===== Data shown =====

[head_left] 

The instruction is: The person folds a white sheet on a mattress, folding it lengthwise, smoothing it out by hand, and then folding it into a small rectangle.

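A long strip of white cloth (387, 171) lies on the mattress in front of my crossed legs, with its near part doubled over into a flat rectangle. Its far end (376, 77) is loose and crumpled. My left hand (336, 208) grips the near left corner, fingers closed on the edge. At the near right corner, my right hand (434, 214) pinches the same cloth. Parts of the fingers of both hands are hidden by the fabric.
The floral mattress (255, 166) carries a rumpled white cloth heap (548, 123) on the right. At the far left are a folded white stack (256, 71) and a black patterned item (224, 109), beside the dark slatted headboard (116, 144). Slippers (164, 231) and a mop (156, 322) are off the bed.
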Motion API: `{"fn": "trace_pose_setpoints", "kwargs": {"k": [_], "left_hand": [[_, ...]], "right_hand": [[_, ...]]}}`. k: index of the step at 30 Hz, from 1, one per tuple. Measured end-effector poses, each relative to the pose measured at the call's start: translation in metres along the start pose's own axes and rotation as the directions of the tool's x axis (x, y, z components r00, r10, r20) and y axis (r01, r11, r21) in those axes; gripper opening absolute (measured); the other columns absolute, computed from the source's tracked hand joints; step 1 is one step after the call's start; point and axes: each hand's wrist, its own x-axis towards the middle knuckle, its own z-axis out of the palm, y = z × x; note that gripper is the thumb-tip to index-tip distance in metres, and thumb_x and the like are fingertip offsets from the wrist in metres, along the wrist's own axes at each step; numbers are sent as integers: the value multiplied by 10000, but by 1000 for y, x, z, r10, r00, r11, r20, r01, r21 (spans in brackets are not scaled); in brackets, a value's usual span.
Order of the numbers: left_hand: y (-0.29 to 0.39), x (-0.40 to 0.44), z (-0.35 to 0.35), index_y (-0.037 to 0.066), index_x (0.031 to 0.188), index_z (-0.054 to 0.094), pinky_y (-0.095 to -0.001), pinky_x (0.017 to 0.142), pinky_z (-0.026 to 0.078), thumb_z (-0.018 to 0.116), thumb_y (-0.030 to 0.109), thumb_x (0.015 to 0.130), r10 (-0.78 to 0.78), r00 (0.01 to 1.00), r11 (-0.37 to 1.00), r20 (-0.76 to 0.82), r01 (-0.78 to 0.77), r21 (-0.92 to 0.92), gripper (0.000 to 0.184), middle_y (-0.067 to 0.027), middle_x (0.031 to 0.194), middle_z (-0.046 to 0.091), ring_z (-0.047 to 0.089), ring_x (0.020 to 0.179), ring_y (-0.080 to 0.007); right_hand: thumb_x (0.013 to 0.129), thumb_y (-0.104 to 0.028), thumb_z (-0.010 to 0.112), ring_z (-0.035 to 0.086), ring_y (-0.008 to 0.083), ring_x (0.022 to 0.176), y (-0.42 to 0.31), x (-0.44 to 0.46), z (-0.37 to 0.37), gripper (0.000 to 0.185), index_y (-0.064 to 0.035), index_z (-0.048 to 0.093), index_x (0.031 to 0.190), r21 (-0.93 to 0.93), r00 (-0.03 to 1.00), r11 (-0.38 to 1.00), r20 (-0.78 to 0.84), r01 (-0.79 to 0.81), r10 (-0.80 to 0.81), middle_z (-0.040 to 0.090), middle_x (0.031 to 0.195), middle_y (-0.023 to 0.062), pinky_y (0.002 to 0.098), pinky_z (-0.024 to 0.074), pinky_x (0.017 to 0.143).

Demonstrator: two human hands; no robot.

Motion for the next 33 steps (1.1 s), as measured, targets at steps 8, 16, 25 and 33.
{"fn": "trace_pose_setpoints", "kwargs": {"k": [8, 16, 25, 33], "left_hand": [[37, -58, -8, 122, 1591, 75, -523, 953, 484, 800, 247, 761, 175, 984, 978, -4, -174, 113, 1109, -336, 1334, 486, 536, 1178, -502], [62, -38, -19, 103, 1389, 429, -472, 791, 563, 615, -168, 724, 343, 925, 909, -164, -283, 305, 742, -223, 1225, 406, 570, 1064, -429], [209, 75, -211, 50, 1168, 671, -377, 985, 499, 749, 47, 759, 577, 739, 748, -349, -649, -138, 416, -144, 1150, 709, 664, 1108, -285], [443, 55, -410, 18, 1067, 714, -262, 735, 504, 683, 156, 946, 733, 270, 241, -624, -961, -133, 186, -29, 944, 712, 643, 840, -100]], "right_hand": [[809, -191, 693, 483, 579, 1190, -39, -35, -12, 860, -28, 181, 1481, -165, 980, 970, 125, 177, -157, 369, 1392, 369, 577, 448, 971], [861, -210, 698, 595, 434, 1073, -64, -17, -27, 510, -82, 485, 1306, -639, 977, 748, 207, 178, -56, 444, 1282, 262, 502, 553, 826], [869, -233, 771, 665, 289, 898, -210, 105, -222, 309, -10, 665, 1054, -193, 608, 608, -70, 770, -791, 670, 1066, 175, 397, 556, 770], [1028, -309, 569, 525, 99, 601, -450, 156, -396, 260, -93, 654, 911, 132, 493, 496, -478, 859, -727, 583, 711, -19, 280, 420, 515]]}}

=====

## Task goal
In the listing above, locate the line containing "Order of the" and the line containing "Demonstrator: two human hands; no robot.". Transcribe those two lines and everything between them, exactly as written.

## Problem solution
Order of the numbers: left_hand: y (-0.29 to 0.39), x (-0.40 to 0.44), z (-0.35 to 0.35), index_y (-0.037 to 0.066), index_x (0.031 to 0.188), index_z (-0.054 to 0.094), pinky_y (-0.095 to -0.001), pinky_x (0.017 to 0.142), pinky_z (-0.026 to 0.078), thumb_z (-0.018 to 0.116), thumb_y (-0.030 to 0.109), thumb_x (0.015 to 0.130), r10 (-0.78 to 0.78), r00 (0.01 to 1.00), r11 (-0.37 to 1.00), r20 (-0.76 to 0.82), r01 (-0.78 to 0.77), r21 (-0.92 to 0.92), gripper (0.000 to 0.184), middle_y (-0.067 to 0.027), middle_x (0.031 to 0.194), middle_z (-0.046 to 0.091), ring_z (-0.047 to 0.089), ring_x (0.020 to 0.179), ring_y (-0.080 to 0.007); right_hand: thumb_x (0.013 to 0.129), thumb_y (-0.104 to 0.028), thumb_z (-0.010 to 0.112), ring_z (-0.035 to 0.086), ring_y (-0.008 to 0.083), ring_x (0.022 to 0.176), y (-0.42 to 0.31), x (-0.44 to 0.46), z (-0.37 to 0.37), gripper (0.000 to 0.185), index_y (-0.064 to 0.035), index_z (-0.048 to 0.093), index_x (0.031 to 0.190), r21 (-0.93 to 0.93), r00 (-0.03 to 1.00), r11 (-0.38 to 1.00), r20 (-0.78 to 0.84), r01 (-0.79 to 0.81), r10 (-0.80 to 0.81), middle_z (-0.040 to 0.090), middle_x (0.031 to 0.195), middle_y (-0.023 to 0.062), pinky_y (0.002 to 0.098), pinky_z (-0.024 to 0.074), pinky_x (0.017 to 0.143).

Demonstrator: two human hands; no robot.

Nothing else remains for this exercise.